常陸太田市の栗原農園は、緑豊かな環境の中で、約1haの水耕栽培施設で小ネギやサラダ用葉物野菜を周年栽培し、多チャンネルで販売しています。併せて、地域に根ざした水稲部門と、新規の加工部門も経営しており、従業員は約30名です。
代表取締役の栗原さんは、農園2代目で経営理念『おいしく楽しく 野菜とお米で笑顔に!』の実現に向け、顧客や働くスタッフなど、係わるみんなが笑顔になる経営を目指しています(図1)。近年、さらなる経営発展に向けて、これまでの顧客を大切にしながら、新たな商品開発やSNSを活用した販売にチャレンジしてきました。栗原さんが、新たな取り組みに際し、どのような改善と工夫を実践されてきたか、そのポイントについて講演をしていただきましたので、紹介します。
人と自分を活かす環境づくり
まずは、「雇用環境を整える」ことから始めました。具体的には、各自の役割分担を明確にし、業務を任せていき、作業のマニュアルも作りました。そして互いに成長を確認できる人事評価制を導入し、スタッフが個性を活かし働けるよう意識しました。
また、皆が「安心して働ける環境づくり」のために、給与やボーナス、手当の査定を充実させたり、有給休暇の完全取得を進めるなどの給与や休日の条件を整備しました。これにより、各スタッフがやりがいを持って、自ら考え、また安心して働き続けられる職場環境を整えていきました。

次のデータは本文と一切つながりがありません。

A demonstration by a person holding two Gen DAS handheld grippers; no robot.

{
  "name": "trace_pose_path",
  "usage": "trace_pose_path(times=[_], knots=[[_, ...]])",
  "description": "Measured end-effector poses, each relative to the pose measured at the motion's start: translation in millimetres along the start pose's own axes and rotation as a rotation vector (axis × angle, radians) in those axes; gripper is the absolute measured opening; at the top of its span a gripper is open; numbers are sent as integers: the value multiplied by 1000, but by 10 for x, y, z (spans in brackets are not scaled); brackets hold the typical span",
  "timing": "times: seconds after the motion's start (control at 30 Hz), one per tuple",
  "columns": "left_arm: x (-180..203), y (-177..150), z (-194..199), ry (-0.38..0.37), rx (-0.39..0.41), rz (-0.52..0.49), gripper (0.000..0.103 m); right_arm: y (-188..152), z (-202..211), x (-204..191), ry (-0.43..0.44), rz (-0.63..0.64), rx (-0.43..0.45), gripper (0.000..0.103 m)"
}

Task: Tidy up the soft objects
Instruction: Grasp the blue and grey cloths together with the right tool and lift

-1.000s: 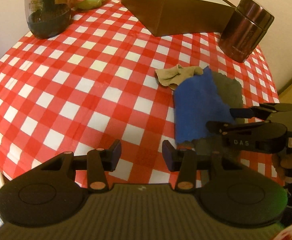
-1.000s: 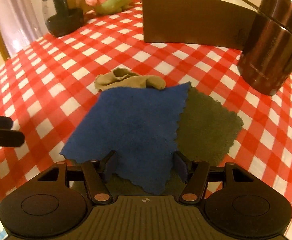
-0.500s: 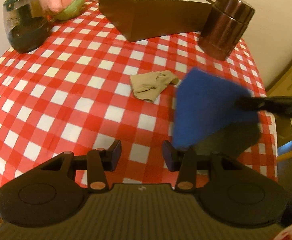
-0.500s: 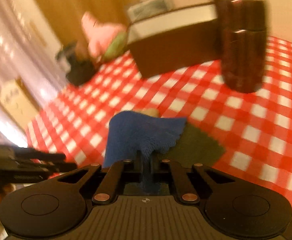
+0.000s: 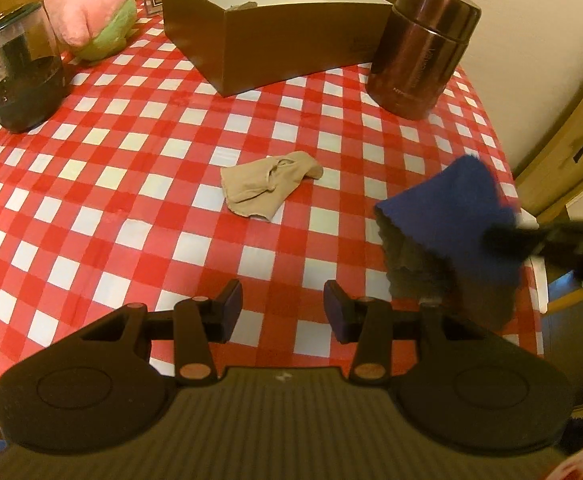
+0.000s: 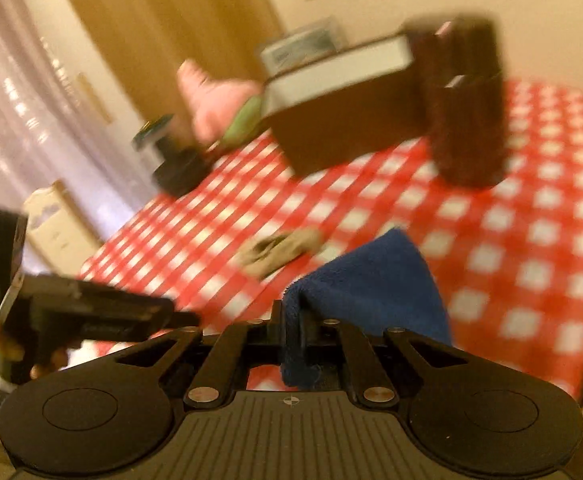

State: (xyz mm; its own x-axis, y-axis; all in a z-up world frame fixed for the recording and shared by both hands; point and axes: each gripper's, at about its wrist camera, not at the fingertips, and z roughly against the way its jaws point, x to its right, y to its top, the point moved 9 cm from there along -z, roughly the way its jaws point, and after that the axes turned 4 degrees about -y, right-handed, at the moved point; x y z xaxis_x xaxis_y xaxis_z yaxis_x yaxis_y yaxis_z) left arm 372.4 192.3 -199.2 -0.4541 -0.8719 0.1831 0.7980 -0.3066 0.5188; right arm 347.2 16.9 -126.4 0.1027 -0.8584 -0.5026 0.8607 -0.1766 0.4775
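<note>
Right gripper (image 6: 291, 322): my jaws are clamped on the blue cloth (image 6: 371, 284), lifted above the tabletop's (image 5: 131, 184) right edge.
Left gripper (image 5: 281, 308): my jaws stand apart, holding nothing.
Beige sock (image 5: 267, 188): crumpled mid-tabletop.
Brown box (image 5: 291, 40): far side, beside the metal canister (image 5: 419, 44).

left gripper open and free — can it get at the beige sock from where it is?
Probably yes. The left gripper is open and holds nothing, and the beige sock lies alone on the checked tablecloth ahead of it. The right gripper holds the blue cloth off to the side.
</note>
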Motion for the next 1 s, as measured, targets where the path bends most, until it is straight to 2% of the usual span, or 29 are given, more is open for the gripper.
trace_pose_path(times=[0.07, 0.13, 0.33, 0.47, 0.57, 0.63, 0.7, 0.87, 1.0], knots=[[-28, -24, 7, 8, -4, 6, 42, -91, -197, -84, 56, -21, -66, 6], [-67, -60, 13, 15, -9, 20, 42, -130, -382, -49, 73, -59, -100, 6], [-131, -127, -9, 27, -22, 60, 42, -161, -764, 303, -65, -133, -174, 6], [-87, -125, -26, 21, -21, 64, 42, -146, -783, 349, -60, -129, -182, 8], [-37, -96, -38, 17, -18, 57, 42, -144, -670, 219, -95, 3, -172, 25], [-11, -76, -48, 18, -17, 53, 42, -137, -514, 139, -113, 113, -142, 62], [8, -60, -54, 21, -15, 52, 42, -138, -408, 119, -154, 177, -99, 81], [53, -53, -75, 30, -19, 53, 42, -107, -341, 273, -247, 218, -47, 90], [106, -62, -96, 35, -23, 60, 42, -29, -339, 620, -279, 90, -39, 90]])
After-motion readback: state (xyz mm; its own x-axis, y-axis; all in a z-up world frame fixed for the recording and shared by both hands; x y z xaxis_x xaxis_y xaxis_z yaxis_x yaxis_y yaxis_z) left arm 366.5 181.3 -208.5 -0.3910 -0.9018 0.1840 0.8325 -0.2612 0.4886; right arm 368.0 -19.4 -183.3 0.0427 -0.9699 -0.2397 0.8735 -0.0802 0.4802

併せて、事務作業の効率化に取り組みました。時間のかかる事務や書類作成から脱却するために、会計管理は専用アプリの活用と外注によるリモート管理とし、労務管理は専用アプリにより自動化を進めるなどし、事務の大幅な省力を実現してきました。
これらの取り組みの結果、栗原さん自身が現場を離れていても、社員を中心に現場が自走する体制を作ることができました。そして、栗原さんが新たな構想にチャレンジする環境づくりにも繋がりました。
商品に新たな価値を創る!
人件費、資材費の増大する経営環境の中、利益向上には、生産コストに見合った売価交渉や販売先の確保・選定が必要です。この対策として栗原さんは、自社でコントロールできる部門を増やしていくこと、つまり、「オリジナルの商品や販路を持つこと」が重要であるとし、自社主要品目の小ネギを活用した加工品ネギキムチの開発に動き始めました。
栗原さん自身は、調理師免許を持っており、「よりおいしく、小ネギを食べてもらいたい」その一心で1年の歳月をかけ、新商品『栗原農園のネギキムチ』を開発、2022年4月に販売を開始しました(図2)。同年開催の「いばらき農の6次化商品コンテスト」では、素材の良さを引き出す調理法と様々な食べ方を考えられるメニュー提案のパッケージが評価され、特別賞を受賞しました。
「発表スライド」より
開発面で意識した点は、おいしく楽しくの経営理念にあっているか、自社商品である米・サラダ野菜との親和性が良く自社商品に新たな価値を創り、強みを活かすことができるか、利益率を上げるためのシンプルな工程を実現できるか、などでした。
販売面では、キムチの試作段階から、現在のお客様の評価や需要を伺い、PR活動を行い、販売初期からの売上確保を目指してきました。また、新たな販路確保に向けて、商品のコンセプトに合った県内の飲食店や精肉店、惣菜店等に営業を行いました。県外向けには、オンライン販売機能の充実と体制強化とともに、SNSを活用したPRを行いました。SNSでは、栗原さん自身が、小ネギやキムチの作り方や美味しい食べ方を細やかに実演し発信しています。その効果もあり、フォロワー数や動画再生回数は回を追うごとに増大しており、県を超えて幅広なPRにつながっています。
これらの取り組みによって、『栗原農園のネギキムチ』の販売実績は、着実に増加しているところです。
雇用環境やバックオフィスを整えることが大切
栗原さんの想いは、「小ネギを使ったネギキムチを日本の定番にすること、併せて他の自社商品の購買層も広げていくこと」です。引き続き顧客確保を行いながら、効率的な生産体制を整えるため、新加工施設の建設も視野に入れたいと語っていました。
「自分の想いを実現するには、まず雇用環境やバックオフィスを整えることが大切」と語る栗原さんの取り組みは、後に続く若手農業者に大変参考になる事例になったことと思います。柔軟な姿勢で改善を繰り返し、今後の経営発展を目指していく栗原さんに、講演後には、期待を込めた大きな拍手が送られました。